When copying the records below, keep every word as it is and drop the images.

#### INPUT FOR THIS TASK ####

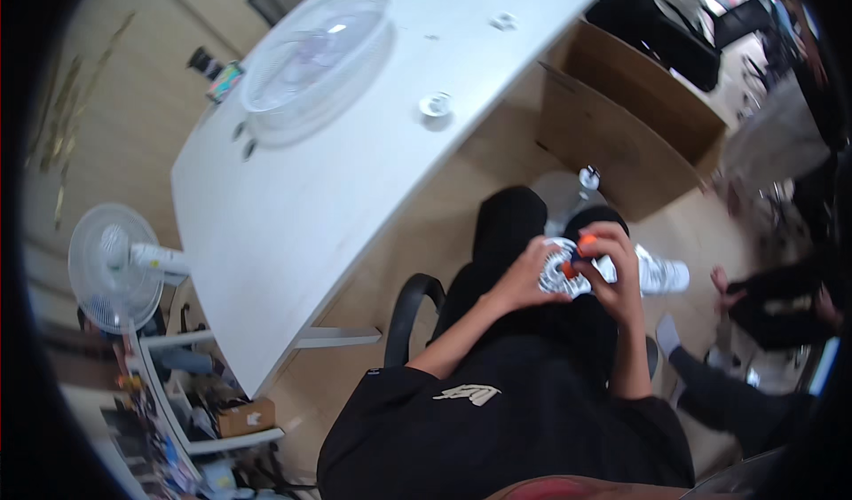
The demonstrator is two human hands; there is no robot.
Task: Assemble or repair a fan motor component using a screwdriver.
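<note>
Above my lap, my left hand (525, 278) grips the side of a white fan motor housing (550, 267) with a ribbed, vented round face. My right hand (617, 265) has its fingers closed around a short orange and dark screwdriver (587, 242), held against the middle of that face. The screwdriver's tip is hidden. A white cylindrical part (666, 275) sticks out to the right beyond my right hand; whether it joins the housing is hidden. Past my knees is a pale round base (561, 196) with a small upright fitting.
On the white table (328, 225) lie a fan grille with blades (315, 61), a white round part (435, 105) and small pieces. An open cardboard box (621, 127) stands beyond my knees. Another fan (115, 260) is at left. People are at the right; a chair armrest (413, 309) is beside me.
</note>
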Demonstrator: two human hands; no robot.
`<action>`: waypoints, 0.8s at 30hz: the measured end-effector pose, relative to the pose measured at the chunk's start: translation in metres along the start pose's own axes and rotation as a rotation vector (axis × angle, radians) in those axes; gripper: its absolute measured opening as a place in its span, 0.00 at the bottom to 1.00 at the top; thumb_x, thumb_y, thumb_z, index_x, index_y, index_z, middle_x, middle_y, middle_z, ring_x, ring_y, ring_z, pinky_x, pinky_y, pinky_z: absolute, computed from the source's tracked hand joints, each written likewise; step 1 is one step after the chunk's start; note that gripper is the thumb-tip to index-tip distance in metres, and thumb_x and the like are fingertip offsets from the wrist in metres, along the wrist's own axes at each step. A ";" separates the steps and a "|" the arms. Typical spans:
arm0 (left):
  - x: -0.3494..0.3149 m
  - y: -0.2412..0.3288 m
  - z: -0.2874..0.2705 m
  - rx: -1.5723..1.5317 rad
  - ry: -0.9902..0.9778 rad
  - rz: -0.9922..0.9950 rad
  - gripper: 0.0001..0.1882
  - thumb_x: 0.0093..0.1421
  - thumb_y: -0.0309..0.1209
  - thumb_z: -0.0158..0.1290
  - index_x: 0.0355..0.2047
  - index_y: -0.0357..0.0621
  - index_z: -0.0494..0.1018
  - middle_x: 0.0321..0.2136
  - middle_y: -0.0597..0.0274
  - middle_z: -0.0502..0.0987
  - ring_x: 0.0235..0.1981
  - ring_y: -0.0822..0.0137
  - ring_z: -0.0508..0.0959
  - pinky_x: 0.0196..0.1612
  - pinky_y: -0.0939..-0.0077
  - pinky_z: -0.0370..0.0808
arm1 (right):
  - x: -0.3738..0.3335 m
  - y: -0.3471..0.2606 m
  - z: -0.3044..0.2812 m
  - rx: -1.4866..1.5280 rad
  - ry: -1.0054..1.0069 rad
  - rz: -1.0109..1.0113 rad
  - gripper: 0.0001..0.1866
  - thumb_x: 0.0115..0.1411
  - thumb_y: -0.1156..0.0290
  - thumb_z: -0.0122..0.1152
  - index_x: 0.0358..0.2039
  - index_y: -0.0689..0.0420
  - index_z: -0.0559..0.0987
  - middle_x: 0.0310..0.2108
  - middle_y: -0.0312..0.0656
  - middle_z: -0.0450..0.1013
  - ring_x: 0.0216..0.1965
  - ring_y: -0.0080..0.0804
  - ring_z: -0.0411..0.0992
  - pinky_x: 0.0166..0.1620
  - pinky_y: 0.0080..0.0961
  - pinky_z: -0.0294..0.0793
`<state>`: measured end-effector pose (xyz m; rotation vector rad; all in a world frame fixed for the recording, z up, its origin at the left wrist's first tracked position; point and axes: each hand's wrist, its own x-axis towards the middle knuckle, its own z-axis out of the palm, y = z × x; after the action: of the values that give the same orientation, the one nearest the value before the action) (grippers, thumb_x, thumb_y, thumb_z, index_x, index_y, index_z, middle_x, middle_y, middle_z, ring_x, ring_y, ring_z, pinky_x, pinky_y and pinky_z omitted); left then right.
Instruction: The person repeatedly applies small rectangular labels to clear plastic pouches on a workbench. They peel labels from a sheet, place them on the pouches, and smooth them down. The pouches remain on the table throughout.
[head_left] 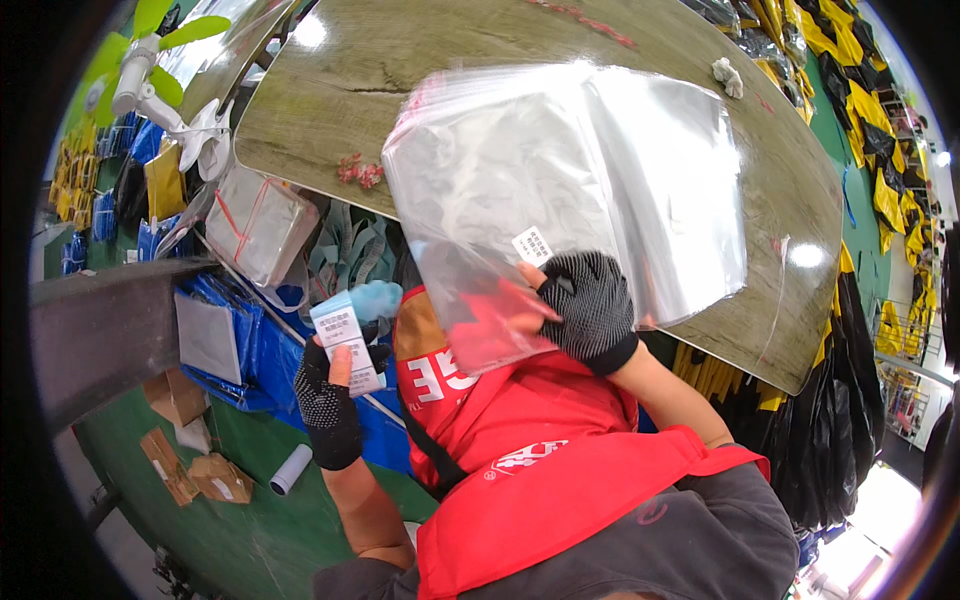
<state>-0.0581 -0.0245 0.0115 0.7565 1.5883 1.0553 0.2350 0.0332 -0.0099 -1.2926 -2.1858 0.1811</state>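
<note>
My left hand (332, 410), in a dark dotted glove with bare fingertips, is closed on a strip of white printed labels (338, 328), the thumb pressed on its face. My right hand (592, 305), gloved the same way, pinches the near part of a clear plastic bag (500, 170). Fingertips show through the film there. A small white label (532, 244) lies on the bag just beyond my right thumb. Under that bag is a fanned stack of clear bags (680, 180), which overhangs the near table edge above my red apron (560, 410).
The wood-grain table (330, 110) carries red scraps (360, 171) and a crumpled white lump (728, 78). A green-bladed fan (135, 75) stands at the far left. Tied clear bags (255, 225) and blue packages (250, 350) lie left. Black and yellow bags (825, 420) hang right.
</note>
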 end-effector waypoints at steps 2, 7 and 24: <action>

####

TASK OUTPUT:
The demonstrator is two human hands; there is no robot.
Task: Assemble or repair a fan motor component using a screwdriver.
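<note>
Above my lap, my left hand (525, 278) grips the side of a white fan motor housing (550, 267) with a ribbed, vented round face. My right hand (617, 265) has its fingers closed around a short orange and dark screwdriver (587, 242), held against the middle of that face. The screwdriver's tip is hidden. A white cylindrical part (666, 275) sticks out to the right beyond my right hand; whether it joins the housing is hidden. Past my knees is a pale round base (561, 196) with a small upright fitting.
On the white table (328, 225) lie a fan grille with blades (315, 61), a white round part (435, 105) and small pieces. An open cardboard box (621, 127) stands beyond my knees. Another fan (115, 260) is at left. People are at the right; a chair armrest (413, 309) is beside me.
</note>
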Demonstrator: two human hands; no robot.
`<action>`: waypoints, 0.8s at 30hz: the measured end-effector pose, relative to the pose measured at the chunk's start: translation in metres along the start pose's own axes and rotation as a rotation vector (axis × angle, radians) in those axes; gripper: its absolute measured opening as a place in its span, 0.00 at the bottom to 1.00 at the top; thumb_x, thumb_y, thumb_z, index_x, index_y, index_z, middle_x, middle_y, middle_z, ring_x, ring_y, ring_z, pinky_x, pinky_y, pinky_z: absolute, computed from the source's tracked hand joints, each written likewise; step 1 is one step after the chunk's start; note that gripper is the thumb-tip to index-tip distance in metres, and thumb_x and the like are fingertip offsets from the wrist in metres, along the wrist's own axes at each step. A ";" separates the steps and a "|" the arms. Typical spans:
arm0 (left):
  - x: -0.3494..0.3149 m
  - y: -0.2412..0.3288 m
  - z: -0.2874..0.2705 m
  - rx: -1.5723..1.5317 rad
  - ry: -0.9902..0.9778 rad
  - rz: -0.9922..0.9950 rad
  - gripper: 0.0001..0.1882
  - thumb_x: 0.0093..0.1421
  - thumb_y: -0.0309..0.1209
  - thumb_z: -0.0158..0.1290
  - index_x: 0.0355..0.2047
  - index_y: -0.0357..0.0621
  - index_z: -0.0494..0.1018
  - middle_x: 0.0321..0.2136
  - middle_y: -0.0597..0.0274
  - middle_z: -0.0502..0.0987
  - ring_x: 0.0235..0.1981
  - ring_y: -0.0822..0.0137
  - ring_z: -0.0508..0.0959
  - pinky_x: 0.0196..0.1612
  - pinky_y: -0.0939..-0.0077
  - pinky_z: -0.0370..0.0808
arm1 (right):
  - x: -0.3738..0.3335 m
  - y: -0.3471..0.2606 m
  - z: -0.3044..0.2812 m
  - rx: -1.4866..1.5280 rad
  - ry: -1.0054..1.0069 rad
  - rz: -1.0109..1.0113 rad
  - gripper: 0.0001..0.1866
  - thumb_x: 0.0115..0.1411
  - thumb_y: -0.1156..0.0290
  - thumb_z: -0.0122..0.1152
  - index_x: 0.0358..0.2039
  - index_y: -0.0689..0.0420
  - index_z: -0.0559..0.0987
  - middle_x: 0.0310..0.2108
  - middle_y: -0.0312..0.0656
  - middle_z: -0.0450..0.1013
  - ring_x: 0.0216..0.1965
  - ring_y: -0.0080..0.0804
  - ring_z: -0.0411..0.0992
  - pinky_x: 0.0166..0.1620
  - pinky_y: 0.0080..0.0961
  - pinky_z: -0.0294..0.0793
`<state>`: measured end-effector pose (xyz m; rotation vector rad; all in a world frame fixed for the recording, z up, its origin at the left wrist's first tracked position; point and axes: each hand's wrist, its own x-axis towards the middle knuckle, its own z-axis out of the palm, y = z × x; after the action: of the values that give the same orientation, the one nearest the value before the action) (grippers, thumb_x, thumb_y, thumb_z, index_x, index_y, index_z, middle_x, middle_y, middle_z, ring_x, ring_y, ring_z, pinky_x, pinky_y and pinky_z omitted); left then right.
Instruction: The person repeatedly applies small rectangular labels to clear plastic pouches on a workbench. They peel labels from a sheet, place them on the pouches, and smooth them down. The pouches remain on the table throughout.
[head_left] 
<state>-0.0581 -0.0245 0.0115 0.7565 1.5883 1.0553 0.2350 0.0332 -0.0099 -1.2926 -2.1858 0.1811</state>
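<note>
My left hand (332, 410), in a dark dotted glove with bare fingertips, is closed on a strip of white printed labels (338, 328), the thumb pressed on its face. My right hand (592, 305), gloved the same way, pinches the near part of a clear plastic bag (500, 170). Fingertips show through the film there. A small white label (532, 244) lies on the bag just beyond my right thumb. Under that bag is a fanned stack of clear bags (680, 180), which overhangs the near table edge above my red apron (560, 410).
The wood-grain table (330, 110) carries red scraps (360, 171) and a crumpled white lump (728, 78). A green-bladed fan (135, 75) stands at the far left. Tied clear bags (255, 225) and blue packages (250, 350) lie left. Black and yellow bags (825, 420) hang right.
</note>
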 end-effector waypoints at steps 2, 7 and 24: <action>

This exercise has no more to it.